Problem: Set the data down once more, exactly as it is written.

====

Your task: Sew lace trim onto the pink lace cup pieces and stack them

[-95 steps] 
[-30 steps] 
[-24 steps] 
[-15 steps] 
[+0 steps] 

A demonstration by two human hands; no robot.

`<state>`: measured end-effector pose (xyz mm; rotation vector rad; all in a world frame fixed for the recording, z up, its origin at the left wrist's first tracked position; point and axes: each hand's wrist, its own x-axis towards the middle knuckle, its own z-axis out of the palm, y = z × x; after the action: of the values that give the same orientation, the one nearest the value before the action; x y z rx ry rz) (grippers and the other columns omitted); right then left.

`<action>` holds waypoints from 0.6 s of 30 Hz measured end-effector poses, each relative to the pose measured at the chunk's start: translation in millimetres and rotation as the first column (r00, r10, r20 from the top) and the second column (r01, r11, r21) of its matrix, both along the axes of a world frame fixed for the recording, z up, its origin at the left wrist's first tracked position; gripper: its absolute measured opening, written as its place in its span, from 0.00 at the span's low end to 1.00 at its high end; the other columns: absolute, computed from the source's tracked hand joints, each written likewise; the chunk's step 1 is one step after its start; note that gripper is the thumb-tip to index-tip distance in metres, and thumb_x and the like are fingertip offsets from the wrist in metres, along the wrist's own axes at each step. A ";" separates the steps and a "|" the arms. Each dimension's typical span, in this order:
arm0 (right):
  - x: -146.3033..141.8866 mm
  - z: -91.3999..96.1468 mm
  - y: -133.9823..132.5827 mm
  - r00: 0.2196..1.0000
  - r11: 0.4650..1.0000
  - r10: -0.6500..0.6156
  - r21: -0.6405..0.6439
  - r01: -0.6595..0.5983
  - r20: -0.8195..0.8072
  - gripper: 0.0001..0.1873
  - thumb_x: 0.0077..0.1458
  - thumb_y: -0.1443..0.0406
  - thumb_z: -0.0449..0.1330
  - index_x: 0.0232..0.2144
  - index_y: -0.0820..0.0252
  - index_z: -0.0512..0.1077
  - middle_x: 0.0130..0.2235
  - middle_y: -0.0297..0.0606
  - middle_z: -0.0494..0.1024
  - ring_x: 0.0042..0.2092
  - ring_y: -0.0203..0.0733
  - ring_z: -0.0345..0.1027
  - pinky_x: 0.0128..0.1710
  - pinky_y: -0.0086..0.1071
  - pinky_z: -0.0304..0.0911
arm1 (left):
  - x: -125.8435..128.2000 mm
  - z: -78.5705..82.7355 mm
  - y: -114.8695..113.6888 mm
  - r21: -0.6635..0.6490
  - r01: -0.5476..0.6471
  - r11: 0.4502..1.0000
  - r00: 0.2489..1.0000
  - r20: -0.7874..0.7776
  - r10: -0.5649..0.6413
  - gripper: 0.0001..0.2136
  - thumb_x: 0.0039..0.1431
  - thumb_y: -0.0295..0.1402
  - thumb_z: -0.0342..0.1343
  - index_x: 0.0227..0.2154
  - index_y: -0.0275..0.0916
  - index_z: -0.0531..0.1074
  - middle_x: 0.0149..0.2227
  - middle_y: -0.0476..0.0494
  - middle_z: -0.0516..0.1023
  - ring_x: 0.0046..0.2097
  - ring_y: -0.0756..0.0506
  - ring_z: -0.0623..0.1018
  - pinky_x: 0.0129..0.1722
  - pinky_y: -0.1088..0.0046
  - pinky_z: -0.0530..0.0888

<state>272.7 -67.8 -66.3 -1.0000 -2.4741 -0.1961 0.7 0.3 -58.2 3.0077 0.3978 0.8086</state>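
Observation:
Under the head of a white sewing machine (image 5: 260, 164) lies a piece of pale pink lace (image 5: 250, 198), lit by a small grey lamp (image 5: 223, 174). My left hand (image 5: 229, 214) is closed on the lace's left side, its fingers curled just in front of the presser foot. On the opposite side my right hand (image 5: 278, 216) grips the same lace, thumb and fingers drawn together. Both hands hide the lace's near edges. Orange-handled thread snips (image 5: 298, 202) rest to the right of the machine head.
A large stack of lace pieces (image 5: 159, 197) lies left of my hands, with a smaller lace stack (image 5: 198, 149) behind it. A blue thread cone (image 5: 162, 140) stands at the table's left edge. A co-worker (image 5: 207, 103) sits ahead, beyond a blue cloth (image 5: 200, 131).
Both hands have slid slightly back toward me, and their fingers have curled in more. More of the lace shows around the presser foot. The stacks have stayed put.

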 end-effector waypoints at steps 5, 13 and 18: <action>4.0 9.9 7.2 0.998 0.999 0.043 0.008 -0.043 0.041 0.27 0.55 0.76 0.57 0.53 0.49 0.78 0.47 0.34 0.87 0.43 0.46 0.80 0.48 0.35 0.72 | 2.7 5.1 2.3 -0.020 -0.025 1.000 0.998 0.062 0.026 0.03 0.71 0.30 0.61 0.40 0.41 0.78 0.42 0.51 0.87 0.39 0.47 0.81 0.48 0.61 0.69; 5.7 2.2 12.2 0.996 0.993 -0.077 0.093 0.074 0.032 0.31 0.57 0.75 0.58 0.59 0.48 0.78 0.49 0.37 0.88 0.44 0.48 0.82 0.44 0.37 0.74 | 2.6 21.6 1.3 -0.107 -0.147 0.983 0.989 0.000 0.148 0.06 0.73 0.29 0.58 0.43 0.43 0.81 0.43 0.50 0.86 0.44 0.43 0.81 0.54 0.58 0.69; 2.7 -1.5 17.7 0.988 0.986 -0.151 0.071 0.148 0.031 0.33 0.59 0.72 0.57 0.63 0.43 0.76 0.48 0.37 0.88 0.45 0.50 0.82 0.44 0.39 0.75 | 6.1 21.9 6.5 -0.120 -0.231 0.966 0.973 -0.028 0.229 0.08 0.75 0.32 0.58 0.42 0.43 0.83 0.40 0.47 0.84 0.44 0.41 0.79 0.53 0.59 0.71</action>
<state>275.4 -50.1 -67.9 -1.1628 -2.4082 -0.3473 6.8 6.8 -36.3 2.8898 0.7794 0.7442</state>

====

Answer below:
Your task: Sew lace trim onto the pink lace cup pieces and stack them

[-95 steps] 
[-30 steps] 
[-24 steps] 
[-15 steps] 
[+0 steps] 

A demonstration by two human hands; no robot.

`<state>`: measured end-effector pose (xyz mm; rotation vector rad; all in a world frame fixed for the recording, z up, its origin at the left wrist's first tracked position; point and axes: each hand's wrist, its own x-axis towards the middle knuckle, its own z-axis out of the palm, y = z × x; after the action: of the values that give the same orientation, the one nearest the value before the action; x y z rx ry rz) (grippers and the other columns omitted); right then left.

`<action>` holds waypoints from 0.6 s of 30 Hz measured end-effector poses, each relative to the pose measured at the chunk's start: translation in millimetres and rotation as the first column (r00, r10, r20 from the top) and the second column (r01, r11, r21) of its matrix, both along the axes of a world frame fixed for the recording, z up, its origin at the left wrist's first tracked position; gripper: its absolute measured opening, written as its place in its span, from 0.00 at the span's low end to 1.00 at its high end; the other columns: absolute, computed from the source's tracked hand joints, each written likewise; the chunk's step 1 is one step after its start; note that gripper is the thumb-tip to index-tip distance in metres, and thumb_x and the like are fingertip offsets from the wrist in metres, along the wrist's own axes at each step. A ";" separates the steps and a "|" the arms. Each dimension's typical span, in this order:
arm0 (right):
  - x: -146.3033..141.8866 mm
  - z: -91.3999..96.1468 mm
  - y: -133.9823..132.5827 mm
  - r00: 0.2196..1.0000
  - r11: 0.4650..1.0000
  - r10: -0.6500..0.6156
  - r21: -0.6405..0.6439
  - r01: -0.6595..0.5983
  - r20: -0.8195..0.8072
  - gripper: 0.0001..0.1873
  - thumb_x: 0.0077..0.1458
  - thumb_y: -0.1443..0.0406
  - thumb_z: -0.0449..0.1330
  - index_x: 0.0232..0.2144
  - index_y: -0.0820..0.0252
  - index_z: -0.0512..0.1077
  - middle_x: 0.0130..0.2235
  - middle_y: -0.0297..0.0606
  - middle_z: -0.0494..0.1024
  - ring_x: 0.0042..0.2092
  - ring_y: -0.0203..0.0733
  - ring_z: -0.0345..0.1027
  - pinky_x: 0.0128..0.1710
  - pinky_y: -0.0086..0.1071
  - pinky_z: -0.0304..0.0911
arm1 (left):
  - x: -125.8435..128.2000 mm
  - z: -78.5705..82.7355 mm
  - y: -114.8695..113.6888 mm
  - r21: -0.6635..0.6490
  - r01: -0.5476..0.6471
  - r11: 0.4502..1.0000
  - r00: 0.2489..1.0000
  - r20: -0.7874..0.7776
  - r10: -0.5649..0.6413
  - gripper: 0.0001..0.2136
  - thumb_x: 0.0039..0.1431
  - thumb_y: -0.0295..0.1402
  - thumb_z: -0.0342..0.1343
  - index_x: 0.0227..0.2154
  - index_y: -0.0275..0.0916
  - index_z: -0.0531..0.1074
  - middle_x: 0.0149..0.2227
  - middle_y: -0.0476..0.0494
  - middle_z: -0.0516..0.1023
  - ring_x: 0.0046..0.2097
  - ring_y: -0.0756..0.0506
  - ring_z: -0.0623..0.1018
  - pinky_x: 0.0129..0.1722
  - pinky_y: -0.1088..0.0046
  - pinky_z: -0.0530..0.0888

<state>272.7 -67.8 -66.3 -1.0000 -2.4741 -0.1961 0.7 0.3 -58.2 3.0077 0.3978 0.8086</state>
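Observation:
Under the head of a white sewing machine (image 5: 260, 164) lies a piece of pale pink lace (image 5: 250, 198), lit by a small grey lamp (image 5: 223, 174). My left hand (image 5: 229, 214) is closed on the lace's left side, its fingers curled just in front of the presser foot. On the opposite side my right hand (image 5: 278, 216) grips the same lace, thumb and fingers drawn together. Both hands hide the lace's near edges. Orange-handled thread snips (image 5: 298, 202) rest to the right of the machine head.
A large stack of lace pieces (image 5: 159, 197) lies left of my hands, with a smaller lace stack (image 5: 198, 149) behind it. A blue thread cone (image 5: 162, 140) stands at the table's left edge. A co-worker (image 5: 207, 103) sits ahead, beyond a blue cloth (image 5: 200, 131).
Both hands have slid slightly back toward me, and their fingers have curled in more. More of the lace shows around the presser foot. The stacks have stayed put.
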
 end-effector waypoints at steps 5, 13 and 18: <action>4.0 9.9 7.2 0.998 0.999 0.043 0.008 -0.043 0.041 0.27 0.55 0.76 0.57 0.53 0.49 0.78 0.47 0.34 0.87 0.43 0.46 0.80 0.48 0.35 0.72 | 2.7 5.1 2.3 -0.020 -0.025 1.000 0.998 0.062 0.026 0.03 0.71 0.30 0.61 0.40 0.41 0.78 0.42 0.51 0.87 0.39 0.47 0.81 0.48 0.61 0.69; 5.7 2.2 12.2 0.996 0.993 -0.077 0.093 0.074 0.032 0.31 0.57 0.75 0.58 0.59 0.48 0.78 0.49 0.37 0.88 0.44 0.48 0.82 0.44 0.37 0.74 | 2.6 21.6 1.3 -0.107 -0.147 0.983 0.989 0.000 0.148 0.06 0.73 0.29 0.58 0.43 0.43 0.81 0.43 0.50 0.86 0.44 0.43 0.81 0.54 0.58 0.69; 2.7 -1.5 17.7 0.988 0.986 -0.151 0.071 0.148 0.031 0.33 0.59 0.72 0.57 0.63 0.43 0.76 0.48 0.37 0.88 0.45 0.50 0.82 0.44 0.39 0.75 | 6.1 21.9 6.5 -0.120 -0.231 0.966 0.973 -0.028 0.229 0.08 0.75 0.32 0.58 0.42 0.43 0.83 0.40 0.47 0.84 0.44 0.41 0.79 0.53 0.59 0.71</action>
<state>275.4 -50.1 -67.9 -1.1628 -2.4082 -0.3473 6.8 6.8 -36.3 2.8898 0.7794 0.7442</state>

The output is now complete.